The gallery is pleased to present Forest Inc., an exhibition by Yuken Teruya. Born in Okinawa, Japan in 1973, Yuken Teruya received his MFA from the school of Visual Arts, New York in 2001. His work is currently included in Greater New York 2005 at P.S.1 Contemporary art Center and will be shown this fall at the Yokohama International Triennial. Recent exhibitions include the Kunstwerein Wiesbaden in Germany; The Fuchu Biennale at the Fuchu Art Museum in Tokyo as well as various gallery exhibitions in the US, Europe and Japan.
Forest Inc. is a sculptural installation made of paper bags from fast food chains, commercial shopping bags and discarded toilet paper rolls. In this exhibition, Yuken Teruya continues his exploration of our global throwaway culture.

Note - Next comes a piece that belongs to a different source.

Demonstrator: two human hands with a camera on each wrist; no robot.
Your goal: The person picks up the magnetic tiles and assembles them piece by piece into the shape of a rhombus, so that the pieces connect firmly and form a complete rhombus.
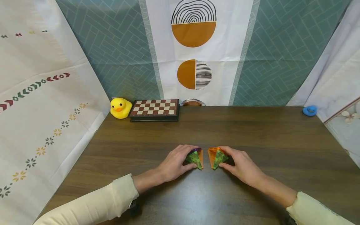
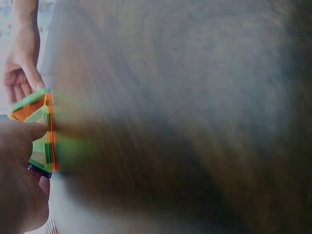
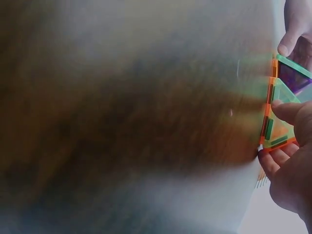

His sculptures trace the link from nature to consumerism by returning discarded trees back to the forest. In each paper bag the shape of a tree is created without adding or removing anything, just by cutting out and folding the paper from the bag itself. Each intricate tree is based on the image of an existing one.
In this new project, Yuken Teruya questions the notion of the “Forest of global corporations” that has become our new natural environment. The sculptures are organized in groups that reveal meaningful relationships, articulating and deconstructing the semiotics of global brands.
The works map specific “family trees” of global corporations. Yuken Teruya is interested in corporations who start planting, invading and spreading by developing more and more branches, as in those by the ones who flourish as an ever-growing entity. For instance, LVMH is a group of gift bags selected from the many brands that the company comprises. They leisurely spread on an entire wall both flattering and questioning our fascination with shopping and luxury. Happy Meal Crossing and Golden Arch Parkway brings together McDonalds bags of assorted formats from various countries. Harboring its hidden forest of uniquely carved trees, the installation turns the infamous symbol of excess into an elegy. Gap Inc. underlines the marketing strategy of classifying customers in different strata. Three Seasons (Phillips, Sotheby’s, Christie’s) incorporates art itself in the economic food chain as a marketable commodity. Another wall installation titled Forest Inc. is composed of an intricate network of cut out discarded toilet paper rolls.